**Directions**.
In the listing that follows, locate the line containing "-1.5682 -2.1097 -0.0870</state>" and the line containing "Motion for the". Retype exactly those two lines and every line between them, and nothing more.

####################

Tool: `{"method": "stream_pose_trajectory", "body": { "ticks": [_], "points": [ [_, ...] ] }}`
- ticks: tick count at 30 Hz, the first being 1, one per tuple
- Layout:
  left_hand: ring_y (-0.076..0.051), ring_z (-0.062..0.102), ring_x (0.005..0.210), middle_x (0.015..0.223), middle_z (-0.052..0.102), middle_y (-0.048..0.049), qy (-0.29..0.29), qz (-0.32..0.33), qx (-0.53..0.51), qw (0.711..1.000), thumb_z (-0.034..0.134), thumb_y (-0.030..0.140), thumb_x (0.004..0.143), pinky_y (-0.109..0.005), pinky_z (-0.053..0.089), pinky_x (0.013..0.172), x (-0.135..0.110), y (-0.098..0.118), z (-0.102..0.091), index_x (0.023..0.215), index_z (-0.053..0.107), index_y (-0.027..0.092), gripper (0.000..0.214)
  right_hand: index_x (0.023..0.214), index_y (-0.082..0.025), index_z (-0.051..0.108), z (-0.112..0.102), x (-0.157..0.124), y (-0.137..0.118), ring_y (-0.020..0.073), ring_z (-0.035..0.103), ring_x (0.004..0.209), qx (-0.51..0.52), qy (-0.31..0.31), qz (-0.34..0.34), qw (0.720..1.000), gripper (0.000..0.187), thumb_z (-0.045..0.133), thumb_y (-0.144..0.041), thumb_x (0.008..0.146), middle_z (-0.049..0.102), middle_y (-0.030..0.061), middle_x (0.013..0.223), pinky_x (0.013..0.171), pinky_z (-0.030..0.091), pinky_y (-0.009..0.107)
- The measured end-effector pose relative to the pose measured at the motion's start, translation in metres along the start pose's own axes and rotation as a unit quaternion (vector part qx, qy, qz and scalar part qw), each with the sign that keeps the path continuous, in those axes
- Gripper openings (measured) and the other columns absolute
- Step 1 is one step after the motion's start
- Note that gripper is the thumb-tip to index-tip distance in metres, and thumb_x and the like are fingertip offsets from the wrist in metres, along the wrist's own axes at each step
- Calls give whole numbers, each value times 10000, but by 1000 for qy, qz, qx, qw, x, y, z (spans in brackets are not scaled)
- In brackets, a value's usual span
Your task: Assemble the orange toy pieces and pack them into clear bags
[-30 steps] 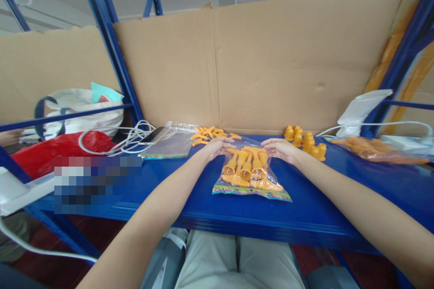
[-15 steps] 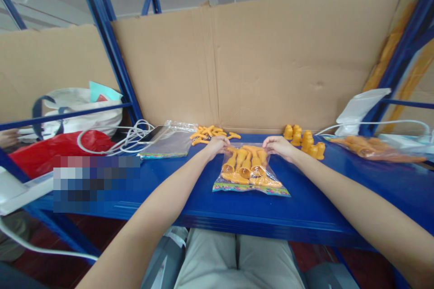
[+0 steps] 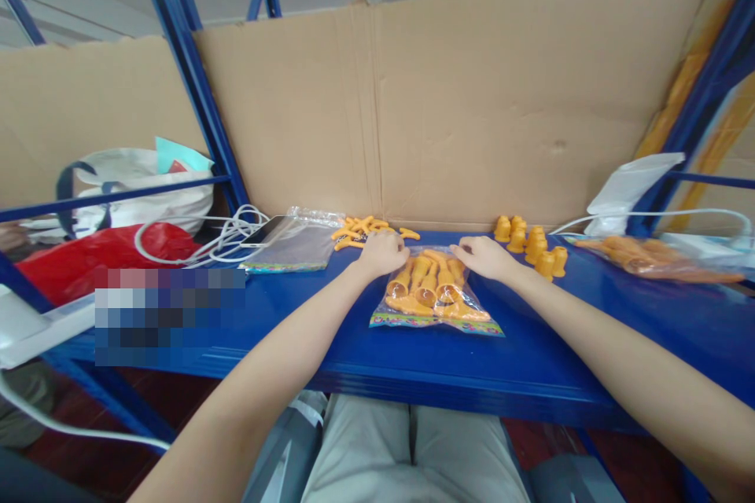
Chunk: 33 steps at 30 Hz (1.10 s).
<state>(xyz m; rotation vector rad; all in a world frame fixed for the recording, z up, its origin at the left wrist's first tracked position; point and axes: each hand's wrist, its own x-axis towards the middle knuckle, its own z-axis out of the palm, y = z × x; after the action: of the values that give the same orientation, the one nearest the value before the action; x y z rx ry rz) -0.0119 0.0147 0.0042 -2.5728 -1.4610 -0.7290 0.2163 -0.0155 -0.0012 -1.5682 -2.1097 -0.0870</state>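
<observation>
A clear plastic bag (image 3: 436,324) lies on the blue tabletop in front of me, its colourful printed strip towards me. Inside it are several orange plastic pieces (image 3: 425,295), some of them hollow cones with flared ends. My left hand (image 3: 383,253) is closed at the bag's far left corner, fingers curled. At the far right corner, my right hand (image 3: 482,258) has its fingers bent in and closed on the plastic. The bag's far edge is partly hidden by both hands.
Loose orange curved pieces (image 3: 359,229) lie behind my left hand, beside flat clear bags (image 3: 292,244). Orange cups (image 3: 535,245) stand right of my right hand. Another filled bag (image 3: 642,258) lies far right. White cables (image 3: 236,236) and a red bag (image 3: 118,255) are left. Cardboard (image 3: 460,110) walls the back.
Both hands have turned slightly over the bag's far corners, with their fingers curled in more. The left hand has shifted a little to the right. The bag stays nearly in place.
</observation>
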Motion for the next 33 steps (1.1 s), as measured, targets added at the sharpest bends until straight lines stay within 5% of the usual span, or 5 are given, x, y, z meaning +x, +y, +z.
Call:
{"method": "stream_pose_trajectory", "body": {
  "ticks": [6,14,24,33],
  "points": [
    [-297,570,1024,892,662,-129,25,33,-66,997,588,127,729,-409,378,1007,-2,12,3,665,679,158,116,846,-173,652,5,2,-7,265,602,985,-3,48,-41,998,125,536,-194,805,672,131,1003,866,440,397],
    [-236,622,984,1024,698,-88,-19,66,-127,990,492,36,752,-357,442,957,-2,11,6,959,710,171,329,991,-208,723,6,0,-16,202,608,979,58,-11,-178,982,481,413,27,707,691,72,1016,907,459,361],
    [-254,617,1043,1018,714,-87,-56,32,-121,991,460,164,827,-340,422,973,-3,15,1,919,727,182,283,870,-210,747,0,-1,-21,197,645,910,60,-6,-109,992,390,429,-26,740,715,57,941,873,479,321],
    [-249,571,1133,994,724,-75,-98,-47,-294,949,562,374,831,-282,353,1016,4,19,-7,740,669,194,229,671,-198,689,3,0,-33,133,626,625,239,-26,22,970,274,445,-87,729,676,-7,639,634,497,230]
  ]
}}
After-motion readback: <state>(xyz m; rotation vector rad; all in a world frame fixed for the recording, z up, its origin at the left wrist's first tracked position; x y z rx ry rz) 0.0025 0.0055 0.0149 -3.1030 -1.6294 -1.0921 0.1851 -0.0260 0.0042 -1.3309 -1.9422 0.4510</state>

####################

**Answer box**.
<state>(xyz m; rotation vector rad; all in a world frame fixed for the recording, z up, its origin at the left wrist's first tracked position; point and axes: each hand's wrist, its own x-axis towards the middle knuckle, its own z-axis out of the palm, y = z × x; after the action: of the values that give the same orientation, the one nearest the value before the action; x y z rx ry rz) -0.0119 0.0147 0.0042 -2.5728 -1.4610 -0.7290 0.2163 -0.0155 -0.0012 -1.5682 -2.1097 -0.0870</state>
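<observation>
A clear plastic bag (image 3: 436,324) lies on the blue tabletop in front of me, its colourful printed strip towards me. Inside it are several orange plastic pieces (image 3: 425,295), some of them hollow cones with flared ends. My left hand (image 3: 383,253) is closed at the bag's far left corner, fingers curled. At the far right corner, my right hand (image 3: 482,258) has its fingers bent in and closed on the plastic. The bag's far edge is partly hidden by both hands.
Loose orange curved pieces (image 3: 359,229) lie behind my left hand, beside flat clear bags (image 3: 292,244). Orange cups (image 3: 535,245) stand right of my right hand. Another filled bag (image 3: 642,258) lies far right. White cables (image 3: 236,236) and a red bag (image 3: 118,255) are left. Cardboard (image 3: 460,110) walls the back.
Both hands have turned slightly over the bag's far corners, with their fingers curled in more. The left hand has shifted a little to the right. The bag stays nearly in place.
</observation>
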Motion for the next 33 steps (1.1 s), as measured, targets added at the sharpest bends until straight lines stay within 5% of the usual span, or 5 are given, x, y, z meaning +x, +y, +z.

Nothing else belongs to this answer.